ЖэДэ задрал голову: голубое небо и порхающие в нем птицы показались ему нелепыми и виноватыми в его беде, нелепой и виноватой была и эта бесплодная станция, и этот поезд № 205, который больше не будет на ней останавливаться, и это умирающее село среди холмов напротив. И Улах показался ему нелепым и виноватым — со счастьем и полнотой своей жизни, с сигаретой Манчо и картами Сулейки, всегда предсказывающими удачу, с полной грудью его жены и полуголым мальчуганом в розовых рейтузах, который сейчас отплясывал кючек, а остальные ритмично хлопали и гикали.
Мицка внимательно наблюдала за ним, стоя подбоченясь возле свинарника — черная, костлявая, полная дикой ненависти. Глядя на подводу, видела она всю свою жизнь: две разобранные кровати, скатанные матрасы, вобравшие в себя их сон и надежды, бурные ссоры и обвинения, гардероб и шкаф, куда они прятали свою любовь и ненависть, — сейчас пустые, с распахнутыми дверцами и выдвинутыми ящиками, словно очищенные ловким вором. Она видела и семейство Улаха — его дом под открытым небом, светлый и уютный, кудрявого мальчугана в розовых рейтузах, сверкающую металлом улыбку его матери. Все это было невыносимо, и она двинулась, как ненормальная, прочь от станции, миновала свинарник и вошла в сухо шелестящую прошлогоднюю кукурузу. Там она села и сидела до тех пор, пока семейство Улаха не тронулось в путь. Подобрав с земли бывшую форменную фуражку ЖэДэ и пряча ее за спиной, Улах попрощался с ЖэДэ и повел за собой свое семейство вверх вдоль железнодорожной линии. Оно шло, таща с собой родовой шатер с четырьмя отполированными множеством рук кольями, старый желтый чемодан, купленный на толкучке, одеяла и узлы, кувшины и бутылки. А Улах нес под мышкой кларнет в мешке и фуражку ЖэДэ, которую собирался надеть за первым же поворотом. Позади всех скакал и приплясывал мальчуган в розовых рейтузах. Рекламная кепка «Спортлото» была залихватски сдвинута набекрень.

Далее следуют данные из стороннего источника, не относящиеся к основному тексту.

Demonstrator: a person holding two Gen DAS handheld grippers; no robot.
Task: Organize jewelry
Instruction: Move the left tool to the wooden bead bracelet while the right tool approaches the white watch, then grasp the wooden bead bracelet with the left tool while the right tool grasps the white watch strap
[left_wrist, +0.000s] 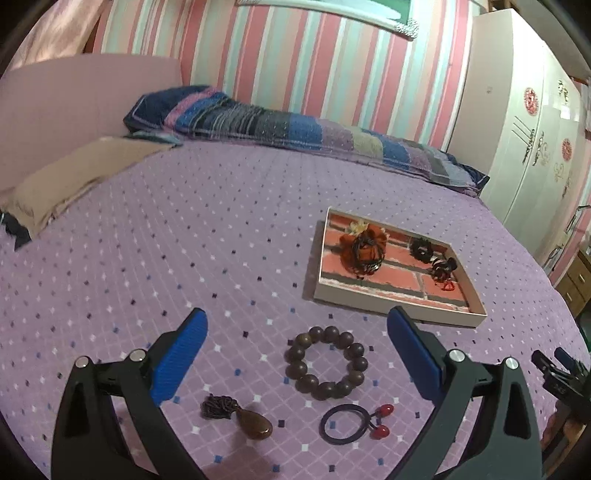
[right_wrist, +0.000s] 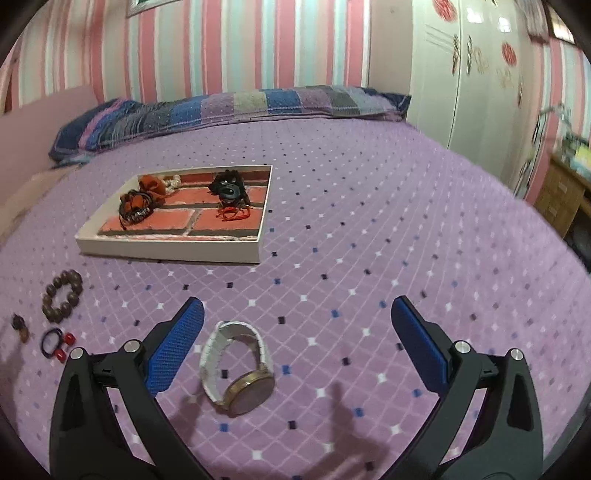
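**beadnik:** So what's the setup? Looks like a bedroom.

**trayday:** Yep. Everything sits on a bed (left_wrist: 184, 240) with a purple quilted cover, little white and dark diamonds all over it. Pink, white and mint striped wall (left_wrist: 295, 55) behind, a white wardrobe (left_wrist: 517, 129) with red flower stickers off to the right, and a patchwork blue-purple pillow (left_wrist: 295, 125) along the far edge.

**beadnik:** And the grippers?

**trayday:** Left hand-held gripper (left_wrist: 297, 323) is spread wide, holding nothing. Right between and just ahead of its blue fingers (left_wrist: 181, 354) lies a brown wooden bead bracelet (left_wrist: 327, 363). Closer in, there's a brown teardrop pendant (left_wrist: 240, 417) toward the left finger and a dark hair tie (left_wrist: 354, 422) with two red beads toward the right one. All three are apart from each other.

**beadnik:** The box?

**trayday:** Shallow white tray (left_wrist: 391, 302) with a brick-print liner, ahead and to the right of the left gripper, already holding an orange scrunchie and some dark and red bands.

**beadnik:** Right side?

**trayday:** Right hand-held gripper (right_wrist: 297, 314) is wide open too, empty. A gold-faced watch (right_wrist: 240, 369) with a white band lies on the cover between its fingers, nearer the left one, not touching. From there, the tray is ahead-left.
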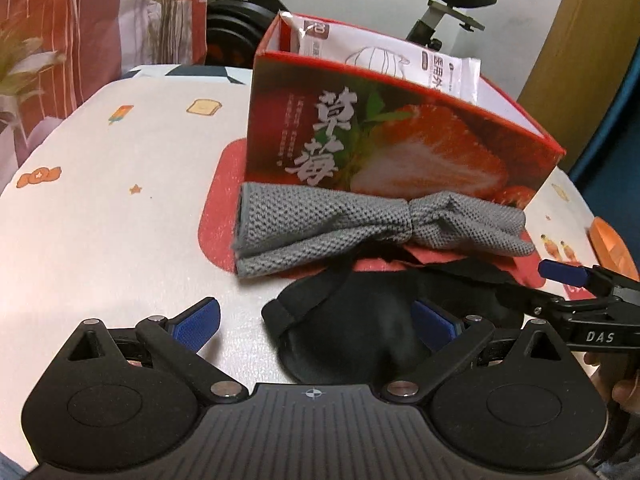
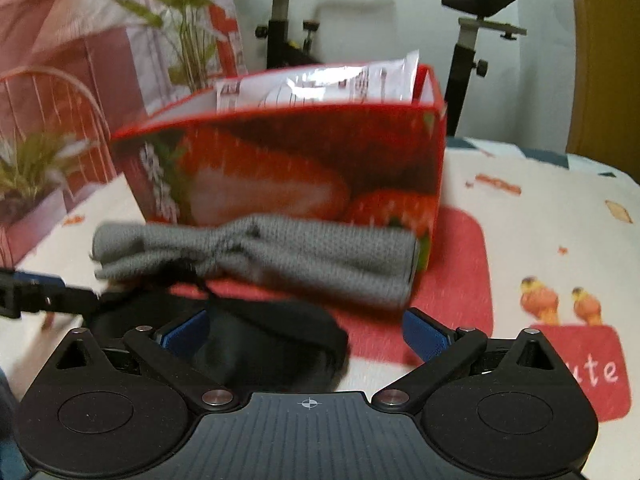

Силуэты идущих все уменьшались и уменьшались, пока вообще не растаяли в пламени разгорающегося дня, которое вновь охватило виноградники, шоссе и мост и теперь устремилось к старому умирающему селу, которое все горело, горело и все не желало сгореть.
ЖэДэ нашел жену в кукурузе, она сидела, обхватив руками колени. Он взял ее за худую смуглую руку, поднял с земли и обнял. Она не вздрогнула, не засмеялась, не сказала ни слова. И ЖэДэ понял, что мимо закрытой железнодорожной станции, не останавливаясь, прошел не только 205-й поезд. Промчалось еще что-то и не остановилось. И чтоб забыть про это, уничтожить саму память о нем, он хрипло произнес:
— Что с них взять — цыгане!
ДУША ЛЕСНИКА
— А душа, где твоя душа, Лесник?
Эти слова Спаса застряли у него в голове с прошлой пятницы. Лесник бродил по пустому селу, заглядывал в пустые дворы и ругал переехавших в Рисен или в город хозяев… По вечерам на село опускалась глухая тишина и, не выдерживая тиши и безлюдья, Лесник отпирал трансформаторную будку и включал уличное освещение — двадцать две люминесцентные лампы на высоких столбах. В одиночестве, руки в карманах куртки, ходил взад и вперед по тротуарам — его гордости несколько лет назад. Глухо звучали его шаги в голубоватом свете ламп… Где моя душа, спрашиваешь? Да вот в этих тротуарах, в этих столбах, за которые хотели меня наказать. — За что меня наказывать, говорю, за то, что хочу, чтоб народу было светло? — Да, но на какие средства? На какие — на народные! За это вы собираетесь меня наказать, что я хочу, чтоб люди по плиткам ступали, а не по грязи? За это хотите меня наказать, что я заставил Дачо сколотить круглую тумбу для афиш? — Какие афиши, Лесник, кто будет гастролировать в вашем селе, если нет людей? — Есть люди, есть еще, чуть не крикнул Лесник. — Хорошо, ты говоришь — есть, а когда в последний раз к вам приехал окружной театр с пьесой Штейна «Океан», было продано лишь семь билетов. Как играть артистам для семи человек?